#### [What the task asks]
No line before the one holding "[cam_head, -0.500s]" is to be copied; that line and all after it, through the end of the listing, are returned exactly, minus pictures.
"""
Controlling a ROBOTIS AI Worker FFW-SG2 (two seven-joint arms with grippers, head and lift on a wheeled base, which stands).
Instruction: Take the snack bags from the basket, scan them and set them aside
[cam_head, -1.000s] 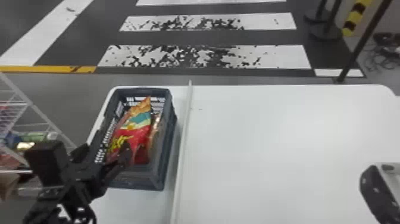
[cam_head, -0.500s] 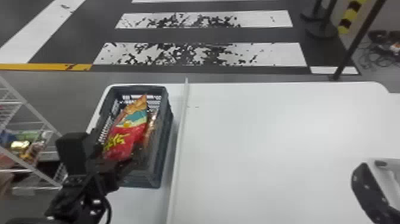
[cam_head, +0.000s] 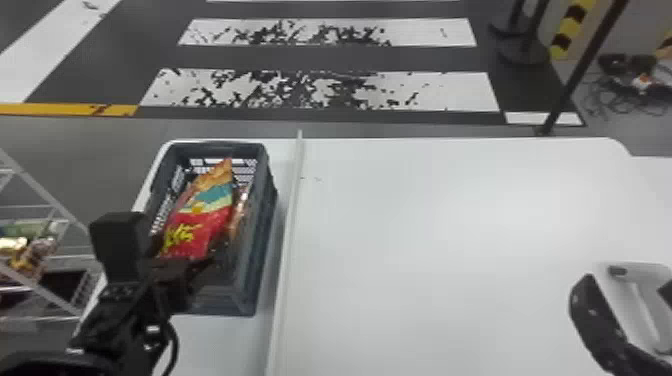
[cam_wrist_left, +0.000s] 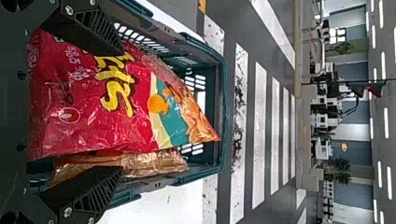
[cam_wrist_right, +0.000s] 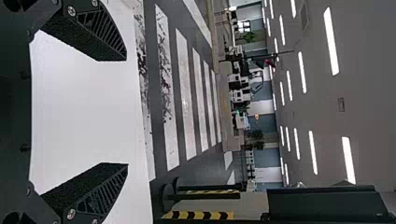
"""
#### [Response to this task]
[cam_head, -0.500s] 
[cam_head, +0.000s] 
[cam_wrist_left, +0.000s] 
[cam_wrist_right, +0.000s] 

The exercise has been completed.